Wednesday, January 30, 2008

Fox & Anchor

I am prone to bouts of serious unobservedness. So by the time I heard that the old Smithfield market pub, the Fox and Anchor, had been revamped by the guys from the near-by Malmaison the place had already been open for a couple of months. Still, in this case it was defintiely a case of better late than never. The spruce up helps show off the original decor to great effect -- the domineering old dark wood counter, the decorative glass pannels, the little nooks and crannies. They now offer rooms above the pub, but have kept up the tradition of breakfasts from 7 am. There's a changing selection of real ales on tap (around £3), which are served in pewter tankards (though in reality this is slightly less cool, as there's a gentle taste of metal and you can't easily see how much head there is on your pint). The menu is short, starring a tempting array of British classics, and there are specials on the blackboard.

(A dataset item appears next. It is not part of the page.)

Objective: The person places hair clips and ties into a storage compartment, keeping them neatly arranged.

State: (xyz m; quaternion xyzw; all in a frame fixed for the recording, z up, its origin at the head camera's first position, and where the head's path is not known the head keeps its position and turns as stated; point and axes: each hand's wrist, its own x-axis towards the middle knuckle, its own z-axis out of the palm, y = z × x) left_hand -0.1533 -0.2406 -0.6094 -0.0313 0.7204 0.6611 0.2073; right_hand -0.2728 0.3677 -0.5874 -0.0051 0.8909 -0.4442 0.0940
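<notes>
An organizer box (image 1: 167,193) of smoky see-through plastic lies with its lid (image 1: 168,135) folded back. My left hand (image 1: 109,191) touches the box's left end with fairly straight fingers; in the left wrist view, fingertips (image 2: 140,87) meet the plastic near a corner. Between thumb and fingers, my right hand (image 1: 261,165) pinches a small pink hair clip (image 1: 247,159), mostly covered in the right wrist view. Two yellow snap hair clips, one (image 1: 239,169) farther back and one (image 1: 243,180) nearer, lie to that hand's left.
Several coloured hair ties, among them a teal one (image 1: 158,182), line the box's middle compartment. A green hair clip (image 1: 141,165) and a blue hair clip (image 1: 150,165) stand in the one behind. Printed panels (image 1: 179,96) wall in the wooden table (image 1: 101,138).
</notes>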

Food-wise the standout was the beef and oyster pie (£10.95) - melt-in-the-mouth chunks of slow cooked meat in a rich, plentiful gravy, topped with a crisp duvet of puff pastry and served (I am guessing this is some kind of bizarre English tradition) with a couple of oysters. The meat, apparently comes from Ginger Pig (lauded by everyone from mutton-loving Prince Charles to Jay Rayner), and the thick chips are fried in goose fat and come in funky little cones. The steak tartare looked really cool, served on wooden boards and topped with an orange yolk. I thought the seasoning was perfect, but the husband deemed it not hot enough (luckily they provided Tabasco as a remedy). The juices from the real, non-dried wild mushrooms had beautifully soaked through into the accompanying toast (£4.95).
There are a few quibbles, of course. The bread is a bit of a disappointment, the steak with a duck egg from the specials board was very lacklustre, the TV screens are an unnecessary distraction (though bonus points for showing a black and white, silent farce!) and being within spitting distance of the city the place is to full of suits to feel like a real local...
But we went back for a second visit within a week of our first one, so I think it's fair to say we are smitten!
The Fox and Anchor, 115 Charterhouse St, EC1M 6AA; Tel. 020 72501300; Tube: Farringdon or Barbican;


Sarah said...

There was a post a week or so back in this other uk food blog which mentions the strange addition of oysters in pies. I’m not convinced but never say never!!

EdibleLondon said...

I had a bit of a google, and it turns out that steak and oyster pie actually was a very traditional British dish. Seems that back in the days when oysters were poor man's food they were used to bulk out dishes. Though I think they were usually cooked, as in that hotpot recipe -- so guess serving raw on the side is a modern twist.